Stored items from a collection:
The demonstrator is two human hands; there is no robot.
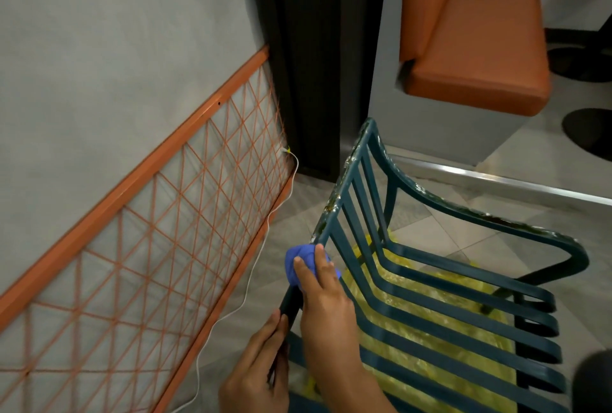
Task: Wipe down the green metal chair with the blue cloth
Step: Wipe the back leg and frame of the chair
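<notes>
Head view: right hand [326, 310] presses bunched blue cloth [299, 262] on chair [430, 283] top rail, near corner, for scrubbing. Left hand [255, 376] clamps same rail lower, likely steadying chair on floor [430, 233].

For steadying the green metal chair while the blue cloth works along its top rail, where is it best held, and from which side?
Best held on the bare stretch of the dark green metal chair's top rail, just below the bunched blue cloth, coming from the wall side. The rail is a narrow bar that fingers can wrap, and the left hand already grips there, leaving the right hand free to wipe.
</notes>
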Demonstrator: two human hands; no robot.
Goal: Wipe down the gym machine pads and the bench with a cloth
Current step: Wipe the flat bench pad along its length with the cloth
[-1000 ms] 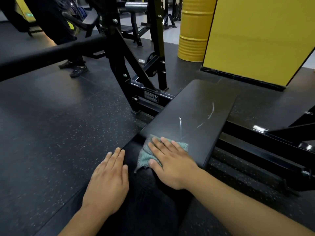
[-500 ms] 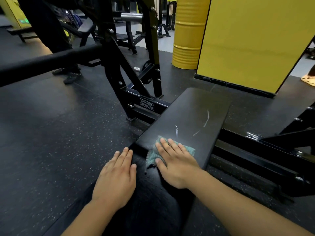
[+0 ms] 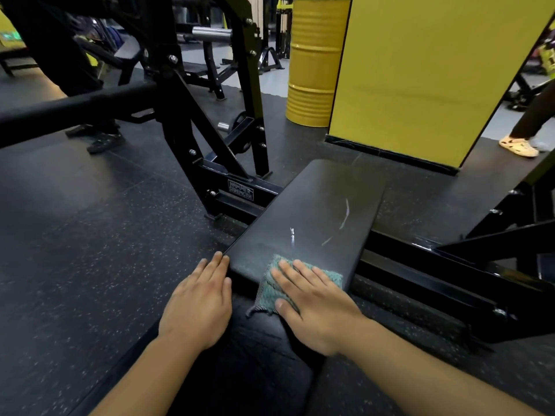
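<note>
Low in the frame, right hand [image 3: 312, 304] flat with fingers straight on the teal cloth [image 3: 300, 283], slid further up the bench [image 3: 315, 205] pad than before, left hand [image 3: 198, 304] flat alongside.

The right hand [image 3: 315, 304] lies flat, fingers straight, pressing a crumpled teal knitted cloth [image 3: 271, 288] onto the near end of a black padded vinyl bench [image 3: 318, 205]. Pale scuff streaks [image 3: 345, 216] mark the pad just beyond its fingertips. The left hand [image 3: 199, 304] rests flat beside it, apart from the cloth, fingertips at the pad's left corner. Beyond the left hand rises a black steel machine frame [image 3: 192, 115]. Far ahead of the right hand stand a yellow ribbed metal drum [image 3: 315, 61] and a yellow square pillar [image 3: 426, 70].
</note>
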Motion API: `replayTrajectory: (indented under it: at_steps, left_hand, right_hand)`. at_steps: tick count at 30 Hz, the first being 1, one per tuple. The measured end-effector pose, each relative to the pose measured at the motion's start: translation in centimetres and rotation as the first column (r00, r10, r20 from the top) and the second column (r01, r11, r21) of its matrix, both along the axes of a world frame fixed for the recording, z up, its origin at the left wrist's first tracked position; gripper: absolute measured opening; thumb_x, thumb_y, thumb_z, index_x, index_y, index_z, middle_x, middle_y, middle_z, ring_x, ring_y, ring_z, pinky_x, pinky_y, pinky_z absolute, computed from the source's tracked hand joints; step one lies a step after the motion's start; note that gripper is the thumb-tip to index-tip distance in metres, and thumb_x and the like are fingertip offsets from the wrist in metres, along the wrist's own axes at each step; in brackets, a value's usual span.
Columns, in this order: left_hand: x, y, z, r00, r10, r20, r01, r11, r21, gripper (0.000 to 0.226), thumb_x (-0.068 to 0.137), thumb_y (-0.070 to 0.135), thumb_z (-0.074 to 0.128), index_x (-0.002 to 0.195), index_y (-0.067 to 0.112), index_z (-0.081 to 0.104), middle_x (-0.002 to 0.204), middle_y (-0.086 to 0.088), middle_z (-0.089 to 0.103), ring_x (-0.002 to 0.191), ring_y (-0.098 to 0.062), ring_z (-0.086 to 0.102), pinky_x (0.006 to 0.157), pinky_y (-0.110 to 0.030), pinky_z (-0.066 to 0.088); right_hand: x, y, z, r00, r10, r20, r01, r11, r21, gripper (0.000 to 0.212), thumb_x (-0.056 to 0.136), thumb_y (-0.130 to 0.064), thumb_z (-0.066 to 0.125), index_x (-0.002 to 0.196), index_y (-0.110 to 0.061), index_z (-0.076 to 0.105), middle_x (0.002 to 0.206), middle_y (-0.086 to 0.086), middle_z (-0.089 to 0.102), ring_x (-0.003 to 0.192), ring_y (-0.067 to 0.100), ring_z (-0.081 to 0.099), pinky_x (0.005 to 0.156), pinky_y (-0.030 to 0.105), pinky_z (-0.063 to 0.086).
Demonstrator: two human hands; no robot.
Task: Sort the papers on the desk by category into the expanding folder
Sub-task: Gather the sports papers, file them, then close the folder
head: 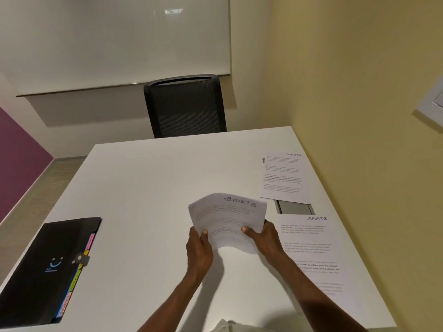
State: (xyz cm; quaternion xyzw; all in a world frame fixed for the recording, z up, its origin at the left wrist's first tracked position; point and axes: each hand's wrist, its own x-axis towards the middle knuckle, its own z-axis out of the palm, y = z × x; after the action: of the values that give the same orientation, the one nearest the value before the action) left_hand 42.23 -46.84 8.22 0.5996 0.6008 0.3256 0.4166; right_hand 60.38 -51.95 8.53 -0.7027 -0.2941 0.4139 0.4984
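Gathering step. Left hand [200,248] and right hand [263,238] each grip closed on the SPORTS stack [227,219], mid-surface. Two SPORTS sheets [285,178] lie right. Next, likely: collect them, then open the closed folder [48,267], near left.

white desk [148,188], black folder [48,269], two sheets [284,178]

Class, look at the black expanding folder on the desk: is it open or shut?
Shut. The expanding folder lies flat, its cover down and the clasp strap across its edge.
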Motion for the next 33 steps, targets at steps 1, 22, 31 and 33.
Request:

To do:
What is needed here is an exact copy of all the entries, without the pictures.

Finished task:
The demonstrator is two human hands; there is no robot.
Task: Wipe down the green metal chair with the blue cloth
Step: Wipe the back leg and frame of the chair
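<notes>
Head view: right hand [326, 310] presses bunched blue cloth [299, 262] on chair [430, 283] top rail, near corner, for scrubbing. Left hand [255, 376] clamps same rail lower, likely steadying chair on floor [430, 233].

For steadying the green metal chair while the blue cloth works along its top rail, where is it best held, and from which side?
Best held on the bare stretch of the dark green metal chair's top rail, just below the bunched blue cloth, coming from the wall side. The rail is a narrow bar that fingers can wrap, and the left hand already grips there, leaving the right hand free to wipe.
</notes>
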Demonstrator: two human hands; no robot.
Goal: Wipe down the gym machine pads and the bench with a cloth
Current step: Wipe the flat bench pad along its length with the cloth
[-1000 ms] 
[-500 ms] 
[+0 ms] 
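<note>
Low in the frame, right hand [image 3: 312, 304] flat with fingers straight on the teal cloth [image 3: 300, 283], slid further up the bench [image 3: 315, 205] pad than before, left hand [image 3: 198, 304] flat alongside.

The right hand [image 3: 315, 304] lies flat, fingers straight, pressing a crumpled teal knitted cloth [image 3: 271, 288] onto the near end of a black padded vinyl bench [image 3: 318, 205]. Pale scuff streaks [image 3: 345, 216] mark the pad just beyond its fingertips. The left hand [image 3: 199, 304] rests flat beside it, apart from the cloth, fingertips at the pad's left corner. Beyond the left hand rises a black steel machine frame [image 3: 192, 115]. Far ahead of the right hand stand a yellow ribbed metal drum [image 3: 315, 61] and a yellow square pillar [image 3: 426, 70].
</note>
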Motion API: `replayTrajectory: (indented under it: at_steps, left_hand, right_hand)`. at_steps: tick count at 30 Hz, the first being 1, one per tuple. The measured end-effector pose, each relative to the pose measured at the motion's start: translation in centimetres and rotation as the first column (r00, r10, r20 from the top) and the second column (r01, r11, r21) of its matrix, both along the axes of a world frame fixed for the recording, z up, its origin at the left wrist's first tracked position; gripper: absolute measured opening; thumb_x, thumb_y, thumb_z, index_x, index_y, index_z, middle_x, middle_y, middle_z, ring_x, ring_y, ring_z, pinky_x, pinky_y, pinky_z absolute, computed from the source's tracked hand joints; step one lies a step after the motion's start; note that gripper is the thumb-tip to index-tip distance in metres, and thumb_x and the like are fingertip offsets from the wrist in metres, along the wrist's own axes at each step; in brackets, a value's usual span.
Columns, in this order: left_hand: x, y, z, r00, r10, r20, r01, r11, r21, gripper (0.000 to 0.226), thumb_x (-0.068 to 0.137), thumb_y (-0.070 to 0.135), thumb_z (-0.074 to 0.128), index_x (-0.002 to 0.195), index_y (-0.067 to 0.112), index_z (-0.081 to 0.104), middle_x (-0.002 to 0.204), middle_y (-0.086 to 0.088), middle_z (-0.089 to 0.103), ring_x (-0.002 to 0.191), ring_y (-0.098 to 0.062), ring_z (-0.086 to 0.102), pinky_x (0.006 to 0.157), pinky_y (-0.110 to 0.030), pinky_z (-0.066 to 0.088); right_hand: x, y, z, r00, r10, r20, r01, r11, r21, gripper (0.000 to 0.212), thumb_x (-0.056 to 0.136), thumb_y (-0.130 to 0.064), thumb_z (-0.066 to 0.125), index_x (-0.002 to 0.196), index_y (-0.110 to 0.061), index_z (-0.076 to 0.105), middle_x (0.002 to 0.206), middle_y (-0.086 to 0.086), middle_z (-0.089 to 0.102), ring_x (-0.003 to 0.192), ring_y (-0.067 to 0.100), ring_z (-0.081 to 0.099), pinky_x (0.005 to 0.156), pinky_y (-0.030 to 0.105), pinky_z (-0.063 to 0.086).
Demonstrator: two human hands; no robot.
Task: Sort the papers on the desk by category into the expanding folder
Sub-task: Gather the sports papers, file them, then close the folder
head: 
State: (xyz cm; quaternion xyzw; all in a world frame fixed for the recording, z up, its origin at the left wrist's first tracked position; point and axes: each hand's wrist, its own x-axis towards the middle knuckle, its own z-axis out of the palm, y = z × x; after the action: of the values that give the same orientation, the one nearest the value before the action) left_hand 42.23 -46.84 8.22 0.5996 0.6008 0.3256 0.4166; right_hand 60.38 -51.95 8.53 -0.7027 -0.2941 0.4139 0.4984
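Gathering step. Left hand [200,248] and right hand [263,238] each grip closed on the SPORTS stack [227,219], mid-surface. Two SPORTS sheets [285,178] lie right. Next, likely: collect them, then open the closed folder [48,267], near left.

white desk [148,188], black folder [48,269], two sheets [284,178]

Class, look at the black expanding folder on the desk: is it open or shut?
Shut. The expanding folder lies flat, its cover down and the clasp strap across its edge.
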Motion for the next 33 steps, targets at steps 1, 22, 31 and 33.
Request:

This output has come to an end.